• **WHAT NEEDS TO BE DONE**: In the material below, find the line containing "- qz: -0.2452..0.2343" and the line containing "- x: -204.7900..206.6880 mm", then reproduce exactly both of them and every line between, and nothing else.

═══

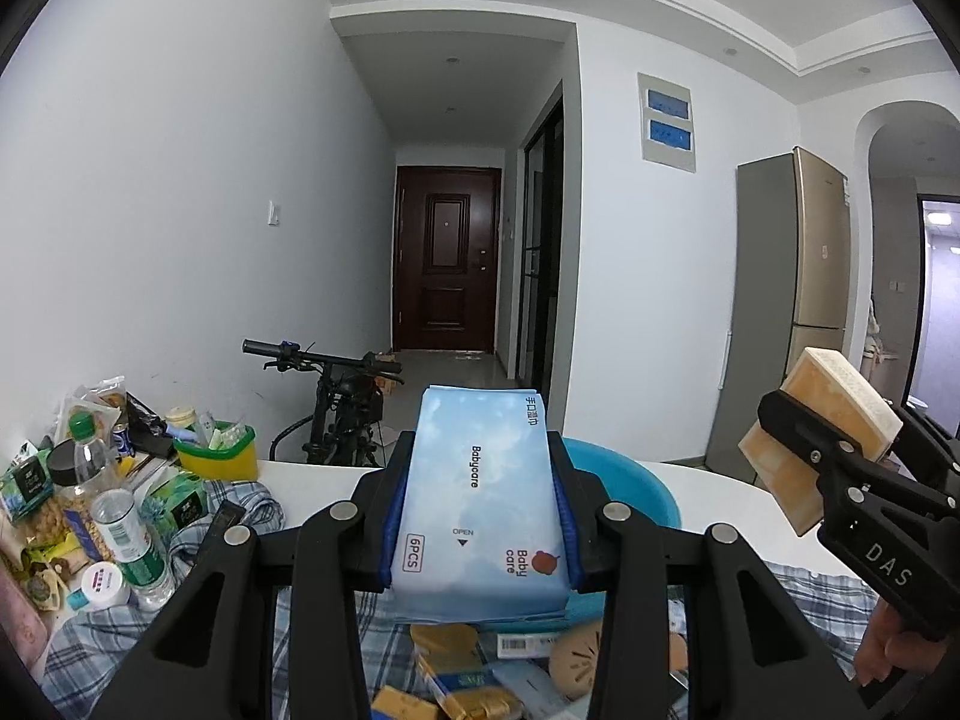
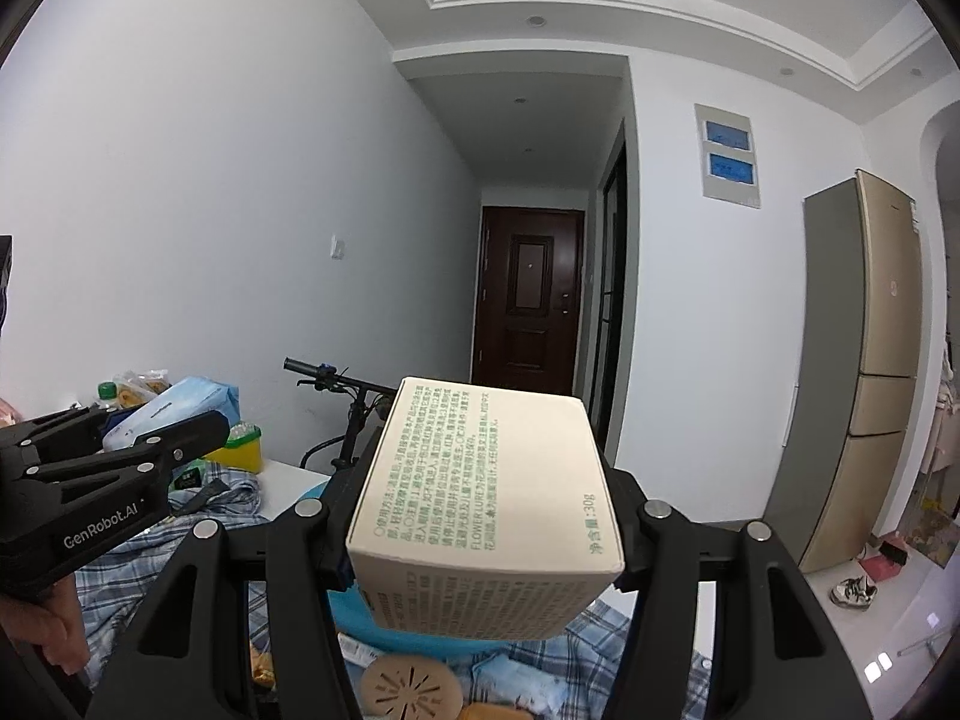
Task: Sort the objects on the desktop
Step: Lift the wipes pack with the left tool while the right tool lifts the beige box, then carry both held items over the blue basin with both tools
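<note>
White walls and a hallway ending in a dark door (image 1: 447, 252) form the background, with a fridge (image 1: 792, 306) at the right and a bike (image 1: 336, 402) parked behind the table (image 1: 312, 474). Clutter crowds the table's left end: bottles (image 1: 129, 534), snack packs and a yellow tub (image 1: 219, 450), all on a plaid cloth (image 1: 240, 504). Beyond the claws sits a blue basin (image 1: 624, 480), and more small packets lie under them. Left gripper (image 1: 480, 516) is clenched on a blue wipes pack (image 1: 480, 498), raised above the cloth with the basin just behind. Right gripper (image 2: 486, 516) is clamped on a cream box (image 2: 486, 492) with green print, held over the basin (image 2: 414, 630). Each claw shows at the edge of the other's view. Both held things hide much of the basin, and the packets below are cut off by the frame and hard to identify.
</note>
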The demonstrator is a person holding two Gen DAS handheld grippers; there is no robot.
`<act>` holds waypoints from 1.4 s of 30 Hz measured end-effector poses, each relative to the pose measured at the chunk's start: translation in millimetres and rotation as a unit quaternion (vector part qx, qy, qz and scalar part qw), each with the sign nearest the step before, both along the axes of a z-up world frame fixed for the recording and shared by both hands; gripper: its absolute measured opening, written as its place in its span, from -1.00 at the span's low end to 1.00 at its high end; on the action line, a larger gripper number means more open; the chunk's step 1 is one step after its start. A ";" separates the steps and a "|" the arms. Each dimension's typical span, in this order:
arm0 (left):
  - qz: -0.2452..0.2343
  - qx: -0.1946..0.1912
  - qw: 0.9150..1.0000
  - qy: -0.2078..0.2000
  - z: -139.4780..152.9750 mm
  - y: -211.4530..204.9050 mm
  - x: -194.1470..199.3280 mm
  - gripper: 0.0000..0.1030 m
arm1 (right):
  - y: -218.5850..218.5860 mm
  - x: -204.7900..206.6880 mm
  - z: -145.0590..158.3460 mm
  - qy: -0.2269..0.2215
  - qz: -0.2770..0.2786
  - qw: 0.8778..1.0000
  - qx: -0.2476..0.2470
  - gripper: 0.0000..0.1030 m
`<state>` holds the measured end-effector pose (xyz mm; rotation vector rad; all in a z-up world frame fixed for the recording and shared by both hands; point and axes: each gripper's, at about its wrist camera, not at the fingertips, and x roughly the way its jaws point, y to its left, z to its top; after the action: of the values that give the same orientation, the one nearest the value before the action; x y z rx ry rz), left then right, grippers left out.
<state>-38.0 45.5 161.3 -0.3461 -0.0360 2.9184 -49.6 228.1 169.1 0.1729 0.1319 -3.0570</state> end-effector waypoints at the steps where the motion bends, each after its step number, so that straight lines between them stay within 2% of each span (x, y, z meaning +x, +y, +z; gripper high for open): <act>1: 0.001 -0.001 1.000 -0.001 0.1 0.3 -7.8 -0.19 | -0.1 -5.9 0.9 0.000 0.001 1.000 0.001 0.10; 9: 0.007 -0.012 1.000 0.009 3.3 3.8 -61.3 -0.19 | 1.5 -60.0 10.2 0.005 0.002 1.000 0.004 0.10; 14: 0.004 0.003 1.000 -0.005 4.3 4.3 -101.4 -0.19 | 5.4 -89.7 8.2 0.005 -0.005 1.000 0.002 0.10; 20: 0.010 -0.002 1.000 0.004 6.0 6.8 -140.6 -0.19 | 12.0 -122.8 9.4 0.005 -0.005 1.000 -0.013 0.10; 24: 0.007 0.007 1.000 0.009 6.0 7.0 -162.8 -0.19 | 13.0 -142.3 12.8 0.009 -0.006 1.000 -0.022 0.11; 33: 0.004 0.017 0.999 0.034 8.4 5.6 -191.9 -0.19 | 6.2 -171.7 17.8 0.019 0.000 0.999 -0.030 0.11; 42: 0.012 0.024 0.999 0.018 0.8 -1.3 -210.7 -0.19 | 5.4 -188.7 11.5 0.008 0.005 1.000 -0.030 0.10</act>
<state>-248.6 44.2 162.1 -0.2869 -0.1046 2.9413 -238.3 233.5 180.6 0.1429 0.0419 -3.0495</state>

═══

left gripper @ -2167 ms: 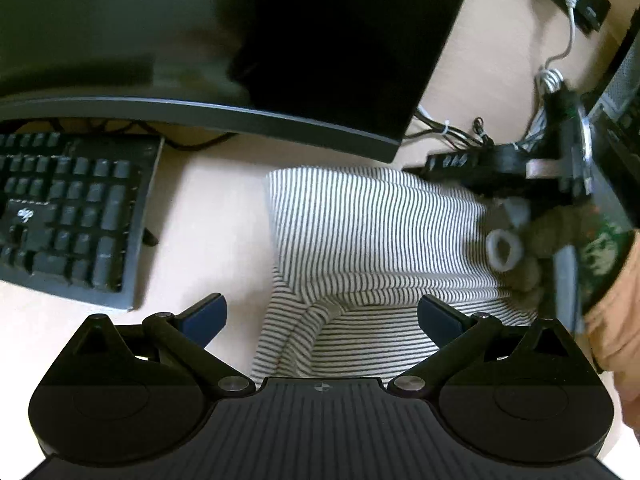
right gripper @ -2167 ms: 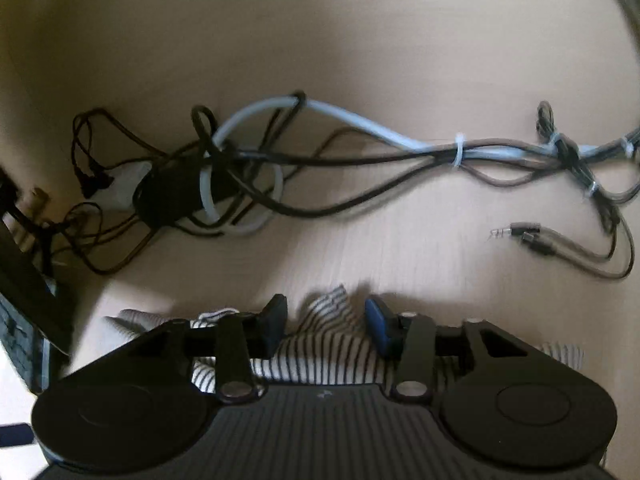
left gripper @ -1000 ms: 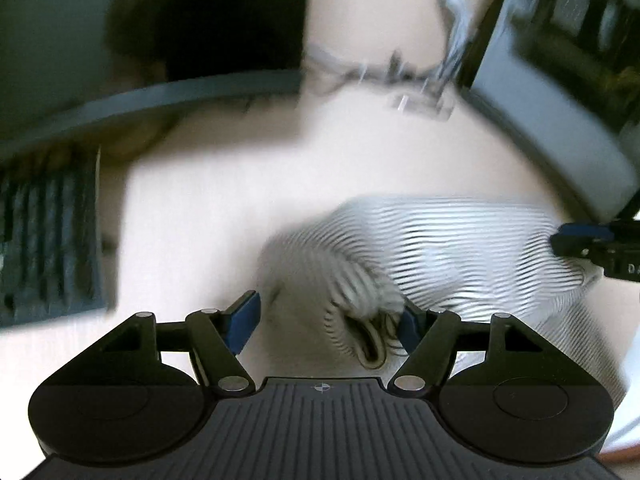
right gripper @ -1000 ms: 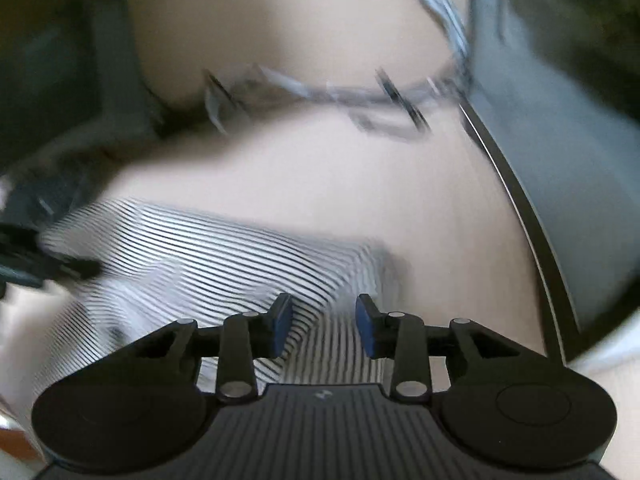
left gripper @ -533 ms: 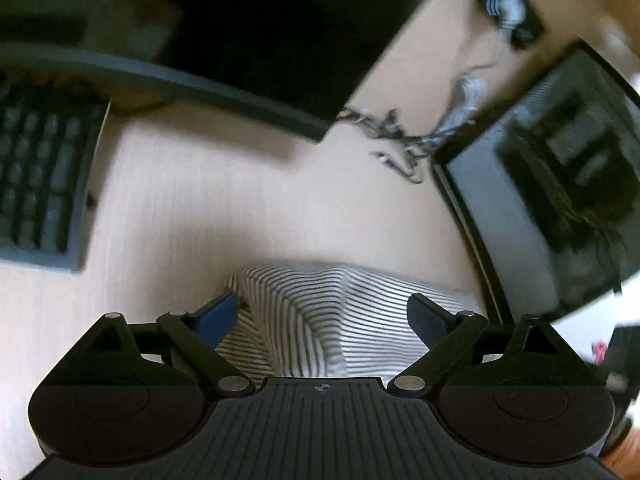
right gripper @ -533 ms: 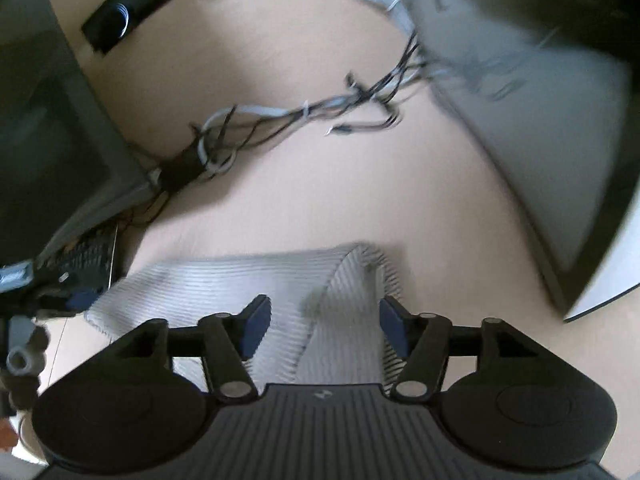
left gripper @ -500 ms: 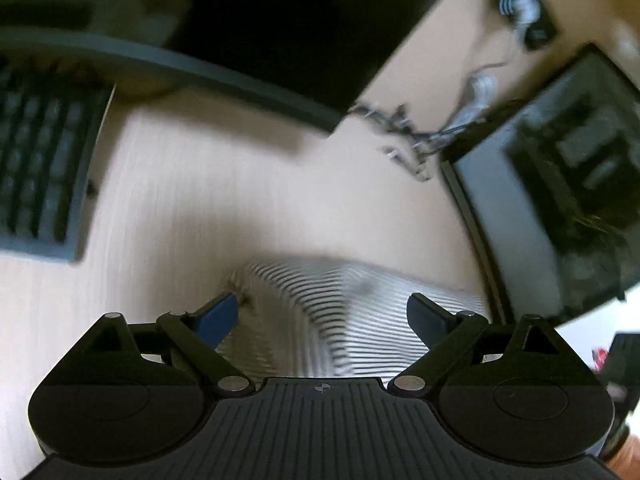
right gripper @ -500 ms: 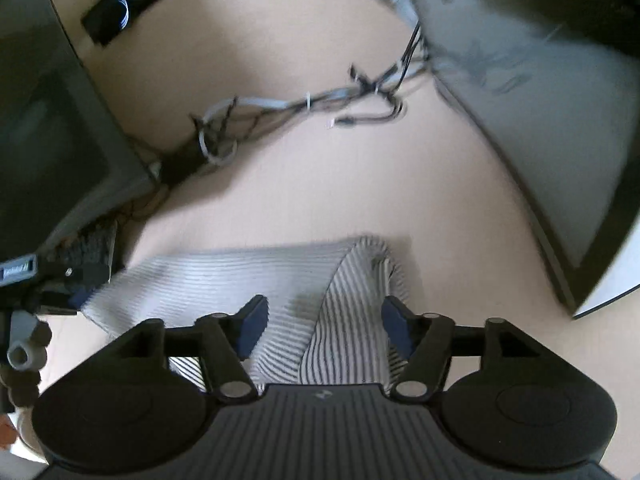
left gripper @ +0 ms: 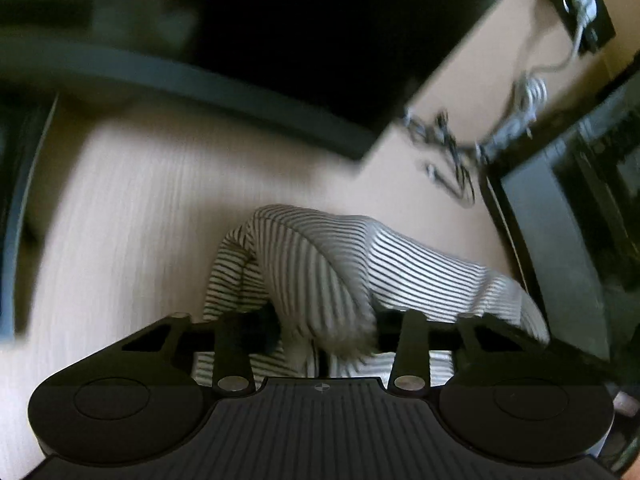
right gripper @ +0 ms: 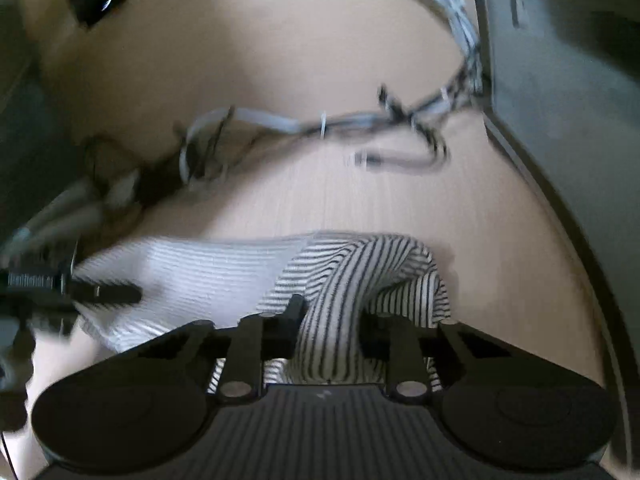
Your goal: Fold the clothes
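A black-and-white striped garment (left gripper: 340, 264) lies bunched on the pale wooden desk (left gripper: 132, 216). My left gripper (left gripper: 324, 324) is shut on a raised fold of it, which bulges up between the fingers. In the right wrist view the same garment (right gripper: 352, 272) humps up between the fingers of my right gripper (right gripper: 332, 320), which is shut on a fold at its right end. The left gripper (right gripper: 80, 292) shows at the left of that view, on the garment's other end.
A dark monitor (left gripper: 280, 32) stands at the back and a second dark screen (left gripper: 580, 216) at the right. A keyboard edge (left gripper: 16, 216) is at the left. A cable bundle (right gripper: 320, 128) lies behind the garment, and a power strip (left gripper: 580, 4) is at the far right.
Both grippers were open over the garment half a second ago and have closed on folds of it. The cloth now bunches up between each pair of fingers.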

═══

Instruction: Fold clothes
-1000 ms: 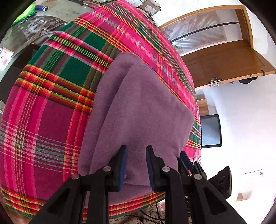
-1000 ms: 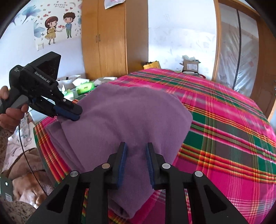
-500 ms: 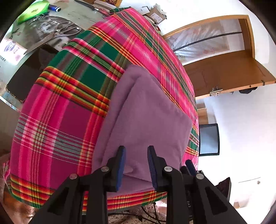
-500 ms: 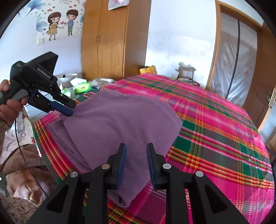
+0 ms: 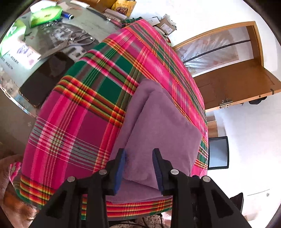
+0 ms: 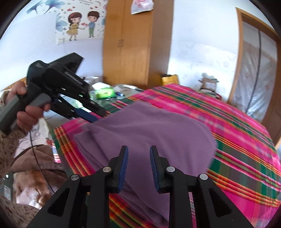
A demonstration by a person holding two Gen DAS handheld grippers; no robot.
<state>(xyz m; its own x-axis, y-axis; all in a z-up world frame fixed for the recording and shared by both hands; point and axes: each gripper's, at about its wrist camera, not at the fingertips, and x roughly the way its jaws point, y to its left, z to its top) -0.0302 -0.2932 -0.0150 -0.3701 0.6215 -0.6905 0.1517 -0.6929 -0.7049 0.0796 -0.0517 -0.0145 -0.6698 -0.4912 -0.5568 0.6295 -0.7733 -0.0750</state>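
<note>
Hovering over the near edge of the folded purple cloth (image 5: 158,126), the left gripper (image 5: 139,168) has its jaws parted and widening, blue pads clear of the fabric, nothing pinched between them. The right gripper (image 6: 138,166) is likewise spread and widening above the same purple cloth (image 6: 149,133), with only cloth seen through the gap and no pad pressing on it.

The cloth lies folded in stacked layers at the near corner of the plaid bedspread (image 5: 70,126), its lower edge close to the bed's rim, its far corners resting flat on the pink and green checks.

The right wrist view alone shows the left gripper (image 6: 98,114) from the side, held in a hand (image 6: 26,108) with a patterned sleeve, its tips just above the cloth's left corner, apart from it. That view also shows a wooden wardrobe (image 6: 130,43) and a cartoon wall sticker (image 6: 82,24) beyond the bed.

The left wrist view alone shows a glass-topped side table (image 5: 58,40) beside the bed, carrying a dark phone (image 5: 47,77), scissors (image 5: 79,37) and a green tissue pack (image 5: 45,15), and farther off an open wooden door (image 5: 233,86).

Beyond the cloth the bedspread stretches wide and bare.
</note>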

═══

• **THE COMPLETED TASK**:
  - qz: -0.2452..0.2343
  - qx: -0.1946..0.1912
  - qw: 0.9150..1.0000
  - qy: -0.2078..0.2000
  - z: -139.4780..152.9750 mm
  - y: -211.4530..204.9050 mm
  - x: -194.1470..199.3280 mm
  - gripper: 0.0000..0.1030 m
arm1 (right):
  - y: -218.5850..218.5860 mm
  - x: -204.7900..206.6880 mm

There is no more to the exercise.